Task brief - Will you quote only the lines starting at the one that contains "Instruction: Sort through" and ending with the last line of the listing below, inclusive?

Collected data -
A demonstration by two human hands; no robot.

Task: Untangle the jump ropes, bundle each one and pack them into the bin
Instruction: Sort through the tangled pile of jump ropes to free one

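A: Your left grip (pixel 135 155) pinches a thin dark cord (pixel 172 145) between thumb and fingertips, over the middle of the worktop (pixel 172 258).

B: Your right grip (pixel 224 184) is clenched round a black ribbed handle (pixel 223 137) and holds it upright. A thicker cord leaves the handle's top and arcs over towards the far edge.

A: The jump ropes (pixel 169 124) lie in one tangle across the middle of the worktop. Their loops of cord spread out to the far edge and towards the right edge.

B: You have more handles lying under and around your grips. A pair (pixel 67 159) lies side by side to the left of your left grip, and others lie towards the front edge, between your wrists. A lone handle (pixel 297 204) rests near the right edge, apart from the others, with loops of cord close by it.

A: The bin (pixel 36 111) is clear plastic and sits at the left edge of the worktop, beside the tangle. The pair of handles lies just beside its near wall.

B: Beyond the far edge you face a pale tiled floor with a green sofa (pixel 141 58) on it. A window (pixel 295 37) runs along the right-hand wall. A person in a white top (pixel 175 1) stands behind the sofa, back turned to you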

Your solution -
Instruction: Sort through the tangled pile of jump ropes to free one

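A: Your left grip (pixel 135 155) pinches a thin dark cord (pixel 172 145) between thumb and fingertips, over the middle of the worktop (pixel 172 258).

B: Your right grip (pixel 224 184) is clenched round a black ribbed handle (pixel 223 137) and holds it upright. A thicker cord leaves the handle's top and arcs over towards the far edge.

A: The jump ropes (pixel 169 124) lie in one tangle across the middle of the worktop. Their loops of cord spread out to the far edge and towards the right edge.

B: You have more handles lying under and around your grips. A pair (pixel 67 159) lies side by side to the left of your left grip, and others lie towards the front edge, between your wrists. A lone handle (pixel 297 204) rests near the right edge, apart from the others, with loops of cord close by it.

A: The bin (pixel 36 111) is clear plastic and sits at the left edge of the worktop, beside the tangle. The pair of handles lies just beside its near wall.

B: Beyond the far edge you face a pale tiled floor with a green sofa (pixel 141 58) on it. A window (pixel 295 37) runs along the right-hand wall. A person in a white top (pixel 175 1) stands behind the sofa, back turned to you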

The full output has already been given.